Problem description
All lines in the material containing the word "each" need to be copied.

Data excerpt
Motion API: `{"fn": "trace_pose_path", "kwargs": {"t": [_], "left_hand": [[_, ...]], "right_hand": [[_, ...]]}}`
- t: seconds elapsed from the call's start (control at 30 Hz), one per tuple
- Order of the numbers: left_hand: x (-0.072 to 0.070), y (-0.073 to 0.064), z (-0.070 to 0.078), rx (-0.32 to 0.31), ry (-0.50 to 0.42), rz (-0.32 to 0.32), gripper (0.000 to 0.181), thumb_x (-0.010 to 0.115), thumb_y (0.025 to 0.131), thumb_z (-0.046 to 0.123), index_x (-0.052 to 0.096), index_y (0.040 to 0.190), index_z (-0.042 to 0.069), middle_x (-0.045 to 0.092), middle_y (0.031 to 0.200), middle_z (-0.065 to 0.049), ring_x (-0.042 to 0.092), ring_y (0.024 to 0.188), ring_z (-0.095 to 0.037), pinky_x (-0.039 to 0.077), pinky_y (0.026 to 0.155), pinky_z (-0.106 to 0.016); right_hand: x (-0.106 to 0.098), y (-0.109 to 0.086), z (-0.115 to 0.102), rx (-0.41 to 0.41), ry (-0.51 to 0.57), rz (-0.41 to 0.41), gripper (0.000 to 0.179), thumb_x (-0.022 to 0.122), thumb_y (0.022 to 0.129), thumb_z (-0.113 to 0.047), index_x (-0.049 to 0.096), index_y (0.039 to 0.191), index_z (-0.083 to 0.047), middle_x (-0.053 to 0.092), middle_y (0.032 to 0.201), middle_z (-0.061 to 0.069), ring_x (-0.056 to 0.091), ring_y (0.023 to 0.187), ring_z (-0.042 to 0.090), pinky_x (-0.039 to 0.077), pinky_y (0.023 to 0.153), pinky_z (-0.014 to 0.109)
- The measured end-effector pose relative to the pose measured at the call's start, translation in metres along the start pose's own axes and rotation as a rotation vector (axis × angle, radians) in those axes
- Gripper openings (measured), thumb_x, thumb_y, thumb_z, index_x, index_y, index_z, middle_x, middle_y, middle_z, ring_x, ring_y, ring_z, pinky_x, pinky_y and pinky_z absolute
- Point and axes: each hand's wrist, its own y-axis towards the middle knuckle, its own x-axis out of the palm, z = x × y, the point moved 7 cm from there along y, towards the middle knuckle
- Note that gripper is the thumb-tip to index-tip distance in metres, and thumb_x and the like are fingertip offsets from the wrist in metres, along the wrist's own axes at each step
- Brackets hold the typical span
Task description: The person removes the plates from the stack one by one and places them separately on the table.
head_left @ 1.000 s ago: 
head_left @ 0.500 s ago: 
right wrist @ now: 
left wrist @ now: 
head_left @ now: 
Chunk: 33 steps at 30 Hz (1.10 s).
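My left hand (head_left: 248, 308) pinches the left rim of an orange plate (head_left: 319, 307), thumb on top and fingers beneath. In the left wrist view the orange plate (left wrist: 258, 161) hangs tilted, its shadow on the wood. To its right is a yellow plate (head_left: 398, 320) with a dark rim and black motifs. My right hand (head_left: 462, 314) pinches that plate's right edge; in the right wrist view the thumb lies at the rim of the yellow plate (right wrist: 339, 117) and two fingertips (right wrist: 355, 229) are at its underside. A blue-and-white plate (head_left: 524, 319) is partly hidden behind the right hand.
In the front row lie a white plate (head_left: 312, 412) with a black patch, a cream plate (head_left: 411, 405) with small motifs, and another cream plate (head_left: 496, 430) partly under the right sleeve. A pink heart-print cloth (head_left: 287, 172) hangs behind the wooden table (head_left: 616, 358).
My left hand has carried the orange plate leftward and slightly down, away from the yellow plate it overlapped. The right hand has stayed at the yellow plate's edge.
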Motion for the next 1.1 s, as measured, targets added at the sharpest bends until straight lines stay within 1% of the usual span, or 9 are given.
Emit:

Solved exercise
- Point and axes: each hand's wrist, its own y-axis towards the middle knuckle, its own x-axis out of the palm, z = x × y, the point moved 7 cm from there along y, towards the middle knuckle
- Note that gripper is the thumb-tip to index-tip distance in metres, and thumb_x and the like are fingertip offsets from the wrist in metres, along the wrist's own axes at each step

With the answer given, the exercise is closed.